#### WORK ITEM
From the first line of the data down to and including the line with "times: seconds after", copy everything exactly, leaving out pictures.

*** Opening INPUT RECORDS ***

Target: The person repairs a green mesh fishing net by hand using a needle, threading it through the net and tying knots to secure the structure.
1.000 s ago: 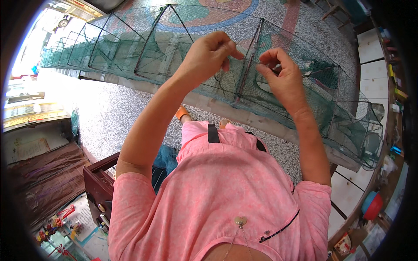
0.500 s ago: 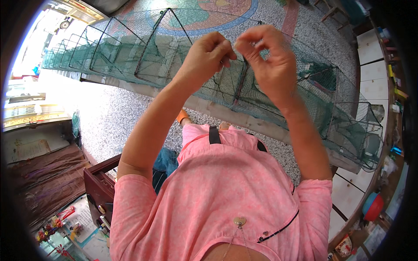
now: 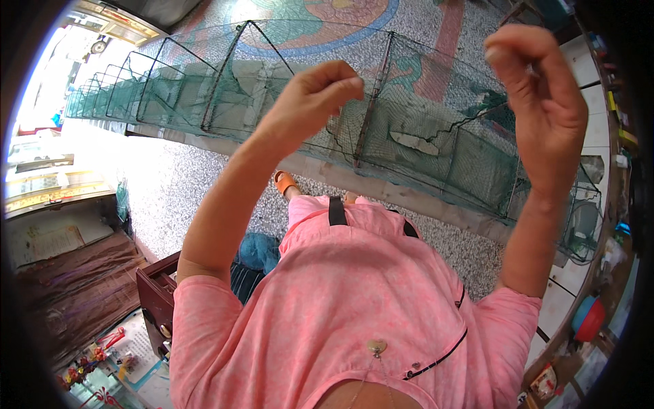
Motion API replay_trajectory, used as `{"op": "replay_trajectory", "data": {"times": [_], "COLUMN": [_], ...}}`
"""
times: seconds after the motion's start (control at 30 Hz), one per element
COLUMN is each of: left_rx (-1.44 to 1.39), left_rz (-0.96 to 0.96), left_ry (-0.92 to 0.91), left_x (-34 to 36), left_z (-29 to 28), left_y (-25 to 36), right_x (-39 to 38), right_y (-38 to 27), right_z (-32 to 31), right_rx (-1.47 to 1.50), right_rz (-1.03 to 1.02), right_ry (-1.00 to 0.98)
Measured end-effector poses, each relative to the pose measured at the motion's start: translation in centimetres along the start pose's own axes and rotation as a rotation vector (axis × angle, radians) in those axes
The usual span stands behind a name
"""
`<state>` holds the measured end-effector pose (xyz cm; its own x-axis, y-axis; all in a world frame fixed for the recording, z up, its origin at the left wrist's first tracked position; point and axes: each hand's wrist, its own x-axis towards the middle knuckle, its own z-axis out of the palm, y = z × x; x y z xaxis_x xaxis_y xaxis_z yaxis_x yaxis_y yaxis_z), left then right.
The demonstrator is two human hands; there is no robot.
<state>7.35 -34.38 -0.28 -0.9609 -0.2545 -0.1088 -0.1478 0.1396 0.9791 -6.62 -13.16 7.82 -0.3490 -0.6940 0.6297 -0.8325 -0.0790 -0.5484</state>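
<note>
I see wide gap between left hand (image 3: pixel 310 102) and right hand (image 3: pixel 550 119) over green net (image 3: pixel 470 170); fingers curled toward thumbs, can't tell if closed on anything.

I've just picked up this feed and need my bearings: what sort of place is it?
Probably a room in a home or small shop, doubling as a workspace: it has a decorated speckled floor, dark red wooden furniture and a long green net on dark frames.
</note>
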Motion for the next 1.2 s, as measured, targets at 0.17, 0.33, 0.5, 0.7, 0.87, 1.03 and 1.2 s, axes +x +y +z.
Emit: {"op": "replay_trajectory", "data": {"times": [0.17, 0.33, 0.5, 0.7, 0.87, 1.03, 1.2], "left_rx": [-0.046, -0.12, -0.404, -0.226, -0.151, -0.109, -0.352], "left_rz": [0.039, 0.056, -0.067, -0.096, -0.111, -0.109, -0.16], "left_ry": [-0.132, -0.04, -0.026, -0.169, -0.18, -0.172, -0.092], "left_x": [0.1, 0.6, 1.7, 2.4, 2.3, 2.6, 2.8], "left_z": [-0.9, -0.5, -2.1, -2.3, -2.0, -2.5, -3.3], "left_y": [-0.4, 0.1, 0.1, 0.4, -0.3, -0.7, -1.8], "right_x": [-0.9, -2.4, -2.0, -3.2, -3.9, -3.4, -2.5], "right_y": [0.3, 4.7, 1.8, 2.8, 3.5, 2.8, 2.3], "right_z": [-4.1, -1.9, 2.1, 6.7, 8.2, 9.4, 11.7], "right_rx": [0.026, 0.031, 0.058, -0.196, -0.1, 0.105, 0.205], "right_rz": [0.951, 0.49, 0.266, 0.465, 0.574, 0.742, 0.619], "right_ry": [-0.486, 0.27, -0.013, -0.186, -0.152, -0.082, 0.033]}}
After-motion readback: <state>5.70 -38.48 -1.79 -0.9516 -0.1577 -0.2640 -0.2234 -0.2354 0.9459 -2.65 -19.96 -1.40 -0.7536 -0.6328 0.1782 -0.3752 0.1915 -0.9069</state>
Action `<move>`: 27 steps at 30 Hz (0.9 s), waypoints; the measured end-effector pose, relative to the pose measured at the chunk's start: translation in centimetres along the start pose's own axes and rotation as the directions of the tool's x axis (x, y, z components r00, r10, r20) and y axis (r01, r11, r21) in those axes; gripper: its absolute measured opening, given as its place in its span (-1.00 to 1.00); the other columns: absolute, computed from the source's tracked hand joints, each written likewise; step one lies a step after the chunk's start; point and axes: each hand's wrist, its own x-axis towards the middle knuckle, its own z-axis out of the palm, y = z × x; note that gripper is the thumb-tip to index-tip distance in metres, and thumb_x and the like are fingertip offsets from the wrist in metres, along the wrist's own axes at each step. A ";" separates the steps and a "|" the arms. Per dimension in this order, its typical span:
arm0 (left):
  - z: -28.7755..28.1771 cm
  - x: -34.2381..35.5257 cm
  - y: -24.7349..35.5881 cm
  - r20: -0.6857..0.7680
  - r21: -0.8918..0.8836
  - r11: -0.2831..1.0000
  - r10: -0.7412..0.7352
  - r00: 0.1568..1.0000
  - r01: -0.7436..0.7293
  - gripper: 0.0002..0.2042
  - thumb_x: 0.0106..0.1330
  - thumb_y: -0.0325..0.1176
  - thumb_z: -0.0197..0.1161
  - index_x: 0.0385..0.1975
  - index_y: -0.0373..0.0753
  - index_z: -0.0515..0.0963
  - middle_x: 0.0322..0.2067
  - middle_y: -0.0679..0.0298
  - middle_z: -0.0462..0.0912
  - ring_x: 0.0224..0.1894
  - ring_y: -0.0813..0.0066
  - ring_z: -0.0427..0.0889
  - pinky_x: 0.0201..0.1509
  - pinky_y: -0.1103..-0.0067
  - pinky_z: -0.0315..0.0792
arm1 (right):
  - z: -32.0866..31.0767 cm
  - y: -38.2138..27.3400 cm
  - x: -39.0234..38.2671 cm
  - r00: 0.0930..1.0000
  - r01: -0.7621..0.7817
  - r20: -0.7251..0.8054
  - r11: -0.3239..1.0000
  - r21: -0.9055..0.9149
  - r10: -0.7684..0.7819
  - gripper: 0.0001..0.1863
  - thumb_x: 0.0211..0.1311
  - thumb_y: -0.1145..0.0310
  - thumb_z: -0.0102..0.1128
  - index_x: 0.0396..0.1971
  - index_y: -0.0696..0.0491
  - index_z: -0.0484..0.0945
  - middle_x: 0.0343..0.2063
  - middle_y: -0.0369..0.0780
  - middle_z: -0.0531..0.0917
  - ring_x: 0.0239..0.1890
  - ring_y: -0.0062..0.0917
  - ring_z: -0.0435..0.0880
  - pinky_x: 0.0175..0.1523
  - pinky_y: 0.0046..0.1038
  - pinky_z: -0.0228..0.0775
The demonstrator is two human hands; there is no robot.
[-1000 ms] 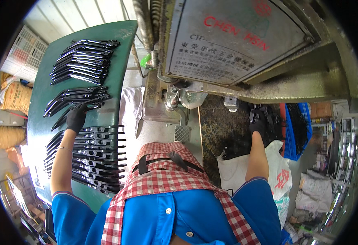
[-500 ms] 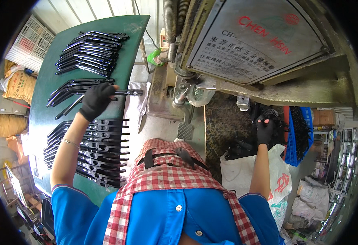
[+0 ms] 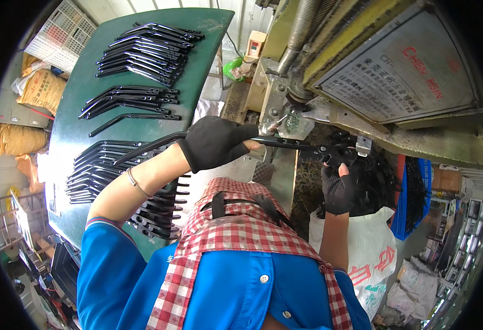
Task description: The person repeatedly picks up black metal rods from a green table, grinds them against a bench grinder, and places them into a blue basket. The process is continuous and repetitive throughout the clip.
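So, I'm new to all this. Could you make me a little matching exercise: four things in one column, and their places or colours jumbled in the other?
Things
1. bent black bar
2. dark fitting
3. table
4. apron

Places or colours
A. red and white checks
B. at the fingers of the gloved right hand
C. green, with groups of dark bars lying on it
D. grasped by the gloved left hand

Right pairs
1-D, 2-B, 3-C, 4-A
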 end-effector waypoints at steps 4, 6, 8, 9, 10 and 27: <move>-0.2 -0.6 -0.1 -0.049 -0.014 1.000 0.026 0.998 -0.027 -0.70 0.36 -0.02 0.10 -0.22 -0.13 0.53 -0.70 0.18 0.52 -0.58 0.10 0.57 -0.51 0.30 0.37 | 1.1 0.4 0.4 0.999 0.024 0.034 0.999 -0.022 -0.023 -0.62 0.25 0.55 0.04 0.09 0.16 0.41 0.01 -0.11 0.53 0.03 -0.32 0.50 0.16 -0.27 0.39; -0.4 -1.0 -0.5 -0.082 -0.006 1.000 0.022 0.996 -0.022 -0.70 0.35 -0.03 0.11 -0.22 -0.13 0.54 -0.71 0.19 0.52 -0.58 0.10 0.58 -0.51 0.31 0.38 | 0.3 0.3 1.0 0.990 0.040 0.131 0.998 0.049 -0.046 -0.59 0.22 0.55 0.07 0.10 0.15 0.41 0.02 -0.11 0.52 0.03 -0.32 0.51 0.17 -0.27 0.38; -0.4 -1.5 -1.1 -0.112 0.029 0.999 0.027 0.993 -0.024 -0.71 0.34 -0.03 0.13 -0.22 -0.13 0.54 -0.71 0.19 0.53 -0.58 0.11 0.58 -0.50 0.31 0.38 | 0.6 0.3 1.3 0.984 0.056 0.168 0.997 0.060 -0.066 -0.57 0.20 0.54 0.11 0.10 0.15 0.40 0.01 -0.09 0.52 0.02 -0.33 0.52 0.15 -0.29 0.39; -0.4 -1.7 -1.1 -0.071 0.023 1.000 0.011 0.997 -0.010 -0.72 0.33 -0.05 0.15 -0.22 -0.13 0.54 -0.68 0.18 0.53 -0.56 0.11 0.58 -0.51 0.30 0.37 | 1.1 0.4 1.2 0.985 0.068 0.158 0.997 0.034 -0.072 -0.56 0.20 0.52 0.13 0.10 0.14 0.39 0.00 -0.08 0.53 0.02 -0.32 0.53 0.13 -0.29 0.41; -0.3 -1.7 -1.2 -0.068 0.011 1.000 0.007 0.998 -0.007 -0.72 0.32 -0.03 0.14 -0.22 -0.11 0.55 -0.66 0.16 0.53 -0.55 0.08 0.58 -0.49 0.27 0.37 | 1.8 0.4 1.2 0.986 0.079 0.149 0.997 0.008 -0.080 -0.55 0.19 0.50 0.16 0.10 0.14 0.37 -0.01 -0.06 0.53 0.02 -0.32 0.53 0.10 -0.30 0.43; -0.7 -2.6 -4.2 -0.028 0.285 0.958 0.037 0.999 -0.028 -0.75 0.22 -0.05 0.20 -0.38 -0.09 0.48 -0.61 0.22 0.55 -0.56 0.12 0.61 -0.52 0.25 0.41 | 9.4 -3.5 0.1 0.740 0.601 0.665 -0.345 -0.721 -0.102 -0.61 -0.06 0.44 0.46 -0.24 0.16 0.46 -0.25 -0.04 0.53 -0.21 -0.29 0.58 -0.11 -0.28 0.43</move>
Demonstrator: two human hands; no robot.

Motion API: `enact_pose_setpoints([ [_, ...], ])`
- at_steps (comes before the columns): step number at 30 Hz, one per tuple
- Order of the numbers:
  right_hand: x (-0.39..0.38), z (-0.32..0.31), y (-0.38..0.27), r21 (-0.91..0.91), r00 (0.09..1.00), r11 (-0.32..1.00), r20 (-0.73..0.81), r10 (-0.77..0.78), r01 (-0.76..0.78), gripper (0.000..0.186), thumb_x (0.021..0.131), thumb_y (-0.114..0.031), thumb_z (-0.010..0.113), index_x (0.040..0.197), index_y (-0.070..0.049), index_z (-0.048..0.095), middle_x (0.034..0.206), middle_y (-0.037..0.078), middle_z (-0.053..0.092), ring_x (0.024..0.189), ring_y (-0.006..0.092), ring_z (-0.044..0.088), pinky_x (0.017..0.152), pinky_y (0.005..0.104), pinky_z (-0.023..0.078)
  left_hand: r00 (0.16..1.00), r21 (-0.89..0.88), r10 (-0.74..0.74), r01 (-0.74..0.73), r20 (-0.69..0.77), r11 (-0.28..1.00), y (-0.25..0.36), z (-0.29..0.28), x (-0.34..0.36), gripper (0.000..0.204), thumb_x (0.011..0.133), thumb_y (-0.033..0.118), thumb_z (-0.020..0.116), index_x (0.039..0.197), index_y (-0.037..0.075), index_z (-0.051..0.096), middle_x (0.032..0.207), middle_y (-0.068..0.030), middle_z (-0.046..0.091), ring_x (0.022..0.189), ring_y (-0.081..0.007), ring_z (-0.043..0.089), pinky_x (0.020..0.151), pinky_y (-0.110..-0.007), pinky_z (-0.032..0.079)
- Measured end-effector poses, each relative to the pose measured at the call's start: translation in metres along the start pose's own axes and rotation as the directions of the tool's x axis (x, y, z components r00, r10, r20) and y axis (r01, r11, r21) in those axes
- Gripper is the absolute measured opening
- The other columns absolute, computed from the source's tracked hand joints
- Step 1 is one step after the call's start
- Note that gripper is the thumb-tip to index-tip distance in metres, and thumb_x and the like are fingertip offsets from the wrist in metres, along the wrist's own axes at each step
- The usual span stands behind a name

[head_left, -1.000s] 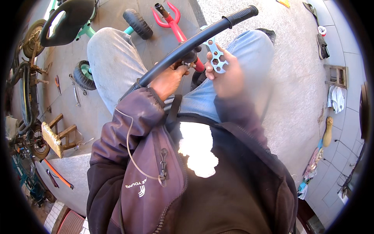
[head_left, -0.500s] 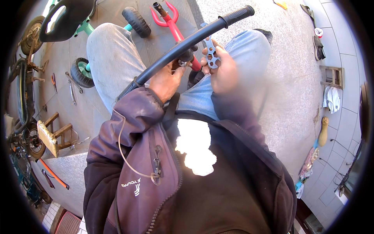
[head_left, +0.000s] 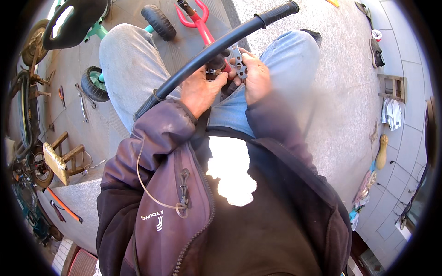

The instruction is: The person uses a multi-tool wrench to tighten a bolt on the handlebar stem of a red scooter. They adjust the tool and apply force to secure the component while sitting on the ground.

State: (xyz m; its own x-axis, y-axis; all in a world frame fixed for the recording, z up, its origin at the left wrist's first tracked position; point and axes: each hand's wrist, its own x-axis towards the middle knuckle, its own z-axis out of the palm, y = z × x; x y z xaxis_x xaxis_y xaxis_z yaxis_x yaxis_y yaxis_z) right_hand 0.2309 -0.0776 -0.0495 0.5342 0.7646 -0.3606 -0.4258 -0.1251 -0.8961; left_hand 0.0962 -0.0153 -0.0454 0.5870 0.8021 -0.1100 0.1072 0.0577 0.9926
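Below a black handlebar (head_left: 191, 67), my left hand (head_left: 199, 94) has its thumb and curled fingers at the dark clamp (head_left: 216, 61) on the red fork tube (head_left: 203, 30); some fingertips are hidden. My right hand (head_left: 256, 79) holds a flat silver multi-hole spanner (head_left: 240, 64) upright beside the clamp, its fingers bent round the tool. The fork's prongs point away from me, between my jeans-clad knees.
A black seat (head_left: 69, 34) on a mint frame (head_left: 95, 28), loose wheels (head_left: 157, 23), wrenches (head_left: 84, 108) and a screwdriver (head_left: 61, 96) lie at left, near a wooden stool (head_left: 57, 165). Shoes (head_left: 376, 53) and another stool (head_left: 392, 87) stand along the right.
My right hand and the spanner have moved left, closer to the clamp, and the spanner is more edge-on. The handlebar and fork sit a little higher in the picture.
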Motion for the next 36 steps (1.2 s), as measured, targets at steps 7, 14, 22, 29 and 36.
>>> enact_pose_setpoints([
  [7,0.005,-0.001,0.004,-0.054,1.0,0.999,0.021,0.006,-0.004,0.039,0.097,-0.022,0.046,0.127,0.003,0.052,0.091,0.012,0.067,0.064,0.013,0.06,0.048,0.0236,0.043,0.995,-0.121,-0.099,0.099,0.002,0.988,-0.003,-0.002,0.001,0.036,0.083,0.002,0.066,0.118,0.002,0.059,0.106,-0.009,0.066,0.093,-0.0161,0.065,0.083,-0.029,0.053],
  [14,0.003,0.003,0.003,-0.084,1.0,0.996,-0.02,0.015,-0.017,0.048,0.094,-0.031,0.049,0.128,0.003,0.053,0.087,0.01,0.065,0.056,0.0103,0.052,0.048,0.0229,0.04,0.986,-0.268,-0.129,0.152,0.101,0.951,-0.017,-0.01,0.006,0.039,0.083,0.003,0.068,0.121,0.004,0.059,0.111,-0.0086,0.064,0.102,-0.0165,0.061,0.094,-0.032,0.046],
  [22,0.005,0.002,0.004,-0.115,0.999,0.993,-0.029,0.017,-0.021,0.044,0.095,-0.025,0.047,0.126,0.004,0.054,0.089,0.012,0.065,0.059,0.0119,0.057,0.048,0.0241,0.043,0.943,-0.026,-0.317,0.321,0.099,0.947,-0.001,-0.018,0.011,0.042,0.082,0.003,0.069,0.122,0.003,0.059,0.111,-0.0058,0.064,0.099,-0.0137,0.058,0.087,-0.031,0.048],
  [29,0.011,0.004,0.006,-0.194,1.0,0.981,-0.004,0.025,-0.025,0.041,0.094,-0.022,0.046,0.123,0.005,0.056,0.09,0.014,0.066,0.056,0.0123,0.057,0.046,0.0246,0.044,0.994,-0.184,-0.057,0.074,0.095,0.98,-0.016,-0.017,0.004,0.044,0.084,-0.004,0.064,0.126,0.006,0.056,0.115,-0.005,0.062,0.108,-0.0146,0.057,0.095,-0.031,0.045],
  [36,0.011,0.005,0.009,-0.22,0.999,0.975,-0.016,0.032,-0.035,0.039,0.094,-0.021,0.046,0.121,0.005,0.058,0.091,0.014,0.066,0.053,0.0117,0.057,0.044,0.0248,0.044,0.994,-0.06,0.009,-0.003,0.107,0.998,-0.036,-0.031,0.014,0.037,0.09,0.0,0.061,0.127,0.006,0.056,0.109,-0.0012,0.062,0.101,-0.0094,0.057,0.093,-0.028,0.045],
])
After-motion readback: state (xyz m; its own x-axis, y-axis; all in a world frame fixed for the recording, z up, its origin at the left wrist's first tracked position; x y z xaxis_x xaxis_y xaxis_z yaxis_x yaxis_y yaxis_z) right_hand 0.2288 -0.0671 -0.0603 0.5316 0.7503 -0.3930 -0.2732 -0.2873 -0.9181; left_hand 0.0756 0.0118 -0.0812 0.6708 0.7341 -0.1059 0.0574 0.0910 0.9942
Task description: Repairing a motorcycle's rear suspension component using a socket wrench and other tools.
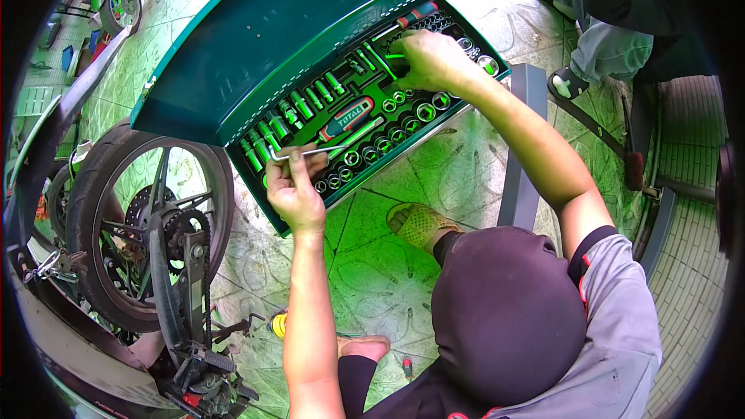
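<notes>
You have one open green metal socket-set case (233, 54) in front of you, one bent L-shaped steel bar (299, 154) at its edge, one spoked motorcycle rear wheel (147, 225) at your left, and two bare hands: left hand (295, 194), right hand (427, 58).
</notes>
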A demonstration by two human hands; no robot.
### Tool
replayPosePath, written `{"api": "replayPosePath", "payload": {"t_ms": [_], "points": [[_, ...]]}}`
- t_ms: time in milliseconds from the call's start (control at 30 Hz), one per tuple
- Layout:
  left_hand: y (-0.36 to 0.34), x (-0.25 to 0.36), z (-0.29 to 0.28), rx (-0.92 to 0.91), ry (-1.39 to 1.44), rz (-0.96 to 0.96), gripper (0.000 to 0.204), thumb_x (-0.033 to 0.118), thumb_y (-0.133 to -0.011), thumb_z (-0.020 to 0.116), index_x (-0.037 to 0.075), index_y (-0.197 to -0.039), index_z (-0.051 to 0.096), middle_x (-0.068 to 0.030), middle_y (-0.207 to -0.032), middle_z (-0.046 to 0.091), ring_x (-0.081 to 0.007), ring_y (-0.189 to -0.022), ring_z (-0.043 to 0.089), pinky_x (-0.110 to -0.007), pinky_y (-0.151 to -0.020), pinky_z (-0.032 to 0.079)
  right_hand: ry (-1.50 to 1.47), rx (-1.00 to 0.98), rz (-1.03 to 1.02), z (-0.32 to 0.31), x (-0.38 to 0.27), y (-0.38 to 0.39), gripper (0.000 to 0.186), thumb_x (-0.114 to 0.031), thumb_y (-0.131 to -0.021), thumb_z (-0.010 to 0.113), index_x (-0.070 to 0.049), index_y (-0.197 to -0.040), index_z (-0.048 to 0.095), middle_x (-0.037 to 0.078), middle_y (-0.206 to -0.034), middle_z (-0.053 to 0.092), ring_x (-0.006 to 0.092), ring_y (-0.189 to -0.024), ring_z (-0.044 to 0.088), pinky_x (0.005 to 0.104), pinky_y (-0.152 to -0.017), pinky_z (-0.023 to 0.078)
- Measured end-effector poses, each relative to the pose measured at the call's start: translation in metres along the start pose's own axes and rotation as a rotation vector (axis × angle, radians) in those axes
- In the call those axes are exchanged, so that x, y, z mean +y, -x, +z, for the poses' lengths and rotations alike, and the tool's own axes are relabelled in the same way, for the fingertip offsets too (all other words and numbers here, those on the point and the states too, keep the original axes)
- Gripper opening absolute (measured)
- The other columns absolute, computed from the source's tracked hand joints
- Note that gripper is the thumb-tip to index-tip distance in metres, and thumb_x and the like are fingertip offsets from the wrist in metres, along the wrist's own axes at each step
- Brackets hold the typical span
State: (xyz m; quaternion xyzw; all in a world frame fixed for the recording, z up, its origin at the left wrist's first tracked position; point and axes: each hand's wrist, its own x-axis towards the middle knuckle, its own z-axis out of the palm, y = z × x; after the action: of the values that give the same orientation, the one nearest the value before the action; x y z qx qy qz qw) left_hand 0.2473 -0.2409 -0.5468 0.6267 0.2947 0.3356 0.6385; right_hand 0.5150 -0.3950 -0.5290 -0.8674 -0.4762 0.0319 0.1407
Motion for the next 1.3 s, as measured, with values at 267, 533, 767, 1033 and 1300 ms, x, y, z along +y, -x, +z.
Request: {"api": "replayPosePath", "payload": {"t_ms": [267,533,767,1033,1300], "points": [[0.001,-0.007,0.003,-0.098,-0.024,0.003,0.021,0.020,-0.105,0.055,-0.001,-0.108,0.055,-0.0180,-0.095,0.071,-0.0214,-0.072,0.073,-0.031,-0.064,0.061,0.264,-0.334,0.094,-0.006,-0.038,-0.023,0.037,-0.032,-0.078,0.079,-0.009,-0.105,0.070,0.015,-0.096,0.073,0.0340,-0.095,0.071,0.0427,-0.082,0.058],[0.001,-0.005,0.003,-0.079,-0.029,-0.022,0.021,0.021,-0.106,0.055,0.000,-0.106,0.053,-0.0149,-0.091,0.071,-0.0172,-0.068,0.070,-0.026,-0.061,0.058,0.133,0.456,-0.037,-0.020,-0.025,-0.017,0.019,-0.022,-0.091,0.066,-0.003,-0.091,0.065,0.013,-0.080,0.071,0.0282,-0.077,0.071,0.0404,-0.072,0.057],[-0.001,-0.008,0.003,-0.063,-0.003,-0.036,0.022,0.022,-0.106,0.055,0.000,-0.106,0.052,-0.0158,-0.092,0.071,-0.0179,-0.068,0.071,-0.027,-0.061,0.058,-0.750,0.332,0.155,-0.021,-0.013,-0.016,0.023,-0.027,-0.096,0.065,-0.006,-0.100,0.059,0.007,-0.078,0.066,0.0210,-0.066,0.065,0.0371,-0.065,0.055],[-0.002,-0.006,-0.001,-0.046,-0.018,-0.043,0.021,0.020,-0.106,0.055,-0.001,-0.107,0.052,-0.0157,-0.092,0.070,-0.0183,-0.068,0.071,-0.028,-0.061,0.058,-1.145,-0.127,0.386,-0.011,-0.045,-0.015,0.031,-0.030,-0.093,0.070,-0.010,-0.113,0.058,0.008,-0.085,0.069,0.0202,-0.063,0.063,0.0389,-0.063,0.054],[-0.001,-0.007,0.003,-0.049,-0.031,-0.061,0.020,0.019,-0.105,0.055,0.000,-0.105,0.054,-0.0147,-0.092,0.070,-0.0166,-0.067,0.070,-0.027,-0.060,0.057,-0.218,-0.155,-0.124,0.023,-0.081,-0.053,0.036,-0.024,-0.087,0.069,-0.018,-0.122,0.066,0.017,-0.093,0.072,0.0328,-0.076,0.070,0.0473,-0.070,0.057]]}}
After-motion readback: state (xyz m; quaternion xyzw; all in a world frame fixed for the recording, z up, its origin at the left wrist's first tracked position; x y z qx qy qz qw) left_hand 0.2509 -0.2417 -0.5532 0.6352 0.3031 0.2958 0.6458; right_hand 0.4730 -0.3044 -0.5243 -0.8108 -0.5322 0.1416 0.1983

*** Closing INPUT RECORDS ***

#### EXPECTED OUTPUT
Target: The person repairs a green mesh fishing net by hand using a needle, threading it through the net and tying knots to secure the structure.
1.000 s ago: 
0.500 s ago: 
now: 
Motion API replay_trajectory, used as `{"op": "replay_trajectory", "data": {"times": [_], "COLUMN": [_], ...}}`
"""
times: seconds after the motion's start (control at 30 Hz), one per element

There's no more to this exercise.